O caso, emblemático da negligência e ineficiência do sistema judicial, teve início em 2010, quando o homem foi preso em flagrante por tráfico de drogas e condenado a seis anos de reclusão em regime fechado. No entanto, devido à sua condição de deficiência física, obteve autorização para cumprir a pena em regime domiciliar, com a pena reduzida para cinco anos e dez meses.

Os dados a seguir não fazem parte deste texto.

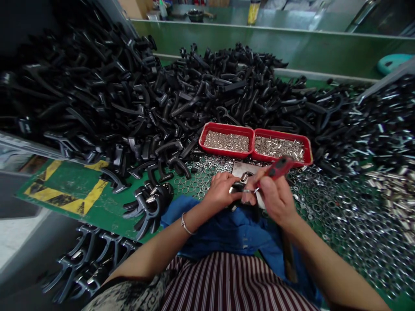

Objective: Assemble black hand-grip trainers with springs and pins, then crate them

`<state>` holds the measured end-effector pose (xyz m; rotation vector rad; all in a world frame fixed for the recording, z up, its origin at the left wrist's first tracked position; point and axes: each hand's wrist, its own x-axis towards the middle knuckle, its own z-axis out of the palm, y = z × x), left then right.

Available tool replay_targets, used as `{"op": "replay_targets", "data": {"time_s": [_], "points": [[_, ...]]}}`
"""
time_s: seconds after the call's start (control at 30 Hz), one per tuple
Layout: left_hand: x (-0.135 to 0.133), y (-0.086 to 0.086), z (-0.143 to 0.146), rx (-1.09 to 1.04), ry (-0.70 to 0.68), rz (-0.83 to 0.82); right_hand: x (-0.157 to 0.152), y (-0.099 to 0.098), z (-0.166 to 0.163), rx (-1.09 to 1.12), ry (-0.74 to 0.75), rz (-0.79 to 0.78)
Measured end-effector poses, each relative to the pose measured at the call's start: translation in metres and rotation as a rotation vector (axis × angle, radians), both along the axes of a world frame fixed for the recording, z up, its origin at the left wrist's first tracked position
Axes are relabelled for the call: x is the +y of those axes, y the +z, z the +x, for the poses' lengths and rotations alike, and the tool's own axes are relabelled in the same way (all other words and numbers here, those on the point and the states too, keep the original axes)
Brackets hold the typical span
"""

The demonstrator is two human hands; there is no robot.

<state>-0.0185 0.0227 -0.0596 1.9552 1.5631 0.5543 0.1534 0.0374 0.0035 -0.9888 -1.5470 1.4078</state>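
Note:
My left hand [221, 190] is closed around a small black-and-metal clamp part [239, 186], fingers curled over its far side. A tool with a red handle [280, 167] is gripped in my right hand [277, 198]; its working end lies close to the part, and its exact kind is hard to make out. Both hands are close together above a blue cloth [223, 233] on my lap. Just beyond them a grey metal plate [241, 167] lies on the bench, partly covered by the hands.
Two red trays [227, 152] of small metal pins and pieces stand past the plate. Black clamp parts [194, 99] are heaped behind and left. Metal rings [343, 220] and metal barrels [394, 183] spread to the right. Assembled pieces [151, 203] lie left of the cloth.

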Motion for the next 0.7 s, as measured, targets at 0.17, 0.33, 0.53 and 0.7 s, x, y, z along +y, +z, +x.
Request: {"op": "replay_targets", "data": {"time_s": [0.17,0.33,0.53,0.7], "points": [[0.002,-0.002,0.0,-0.017,-0.036,0.032,0.021,-0.008,0.093,-0.262,-0.375,0.098],[0.011,-0.002,0.004,0.007,-0.097,0.094,0.045,-0.054,0.186,-1.076,-0.226,0.138],[0.0,0.005,0.01,0.146,-0.071,0.102,0.04,-0.056,0.191,-1.362,-0.104,0.5],[-0.005,0.029,0.002,0.289,-0.111,0.113,0.04,-0.027,0.156,-1.192,-0.147,0.603]]}}
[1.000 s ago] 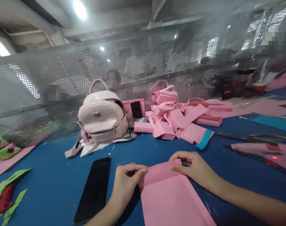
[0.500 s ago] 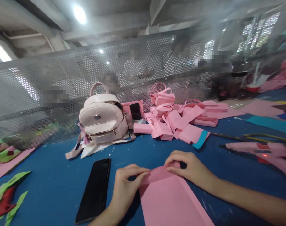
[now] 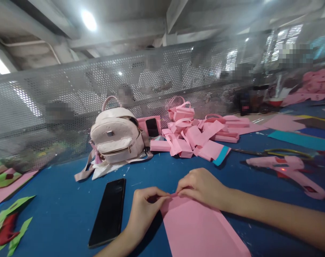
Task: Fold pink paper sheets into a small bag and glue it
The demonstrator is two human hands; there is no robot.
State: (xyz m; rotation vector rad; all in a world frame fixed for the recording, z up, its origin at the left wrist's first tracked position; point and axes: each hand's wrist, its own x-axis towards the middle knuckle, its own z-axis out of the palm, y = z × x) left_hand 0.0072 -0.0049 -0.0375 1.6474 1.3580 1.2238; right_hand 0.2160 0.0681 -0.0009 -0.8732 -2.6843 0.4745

A falha reside no fato de que, após a redução da pena em 2017, nenhuma notificação ou guia provisória de execução foi emitida, e o sistema judicial não revogou a prisão domiciliar iniciada em 2010. Essa falha crucial resultou em quase nove anos de reclusão indevida para o homem, tempo em que ele permaneceu privado de sua liberdade por um erro do Estado.
A gravidade do erro foi reconhecida pela juíza Rosimeire, que fundamentou sua decisão no artigo 5º, LXXVII, da Constituição Federal, que estabelece o direito à indenização por erro judiciário e casos em que o réu fica preso por tempo superior ao determinado na sentença.
O caso serve como um lembrete alarmante das falhas que podem ocorrer no sistema prisional, privando indivíduos inocentes de sua liberdade e causando danos irreparáveis à sua vida. A indenização, embora necessária, não apaga os sofrimentos vividos pelo réu em decorrência do erro judicial.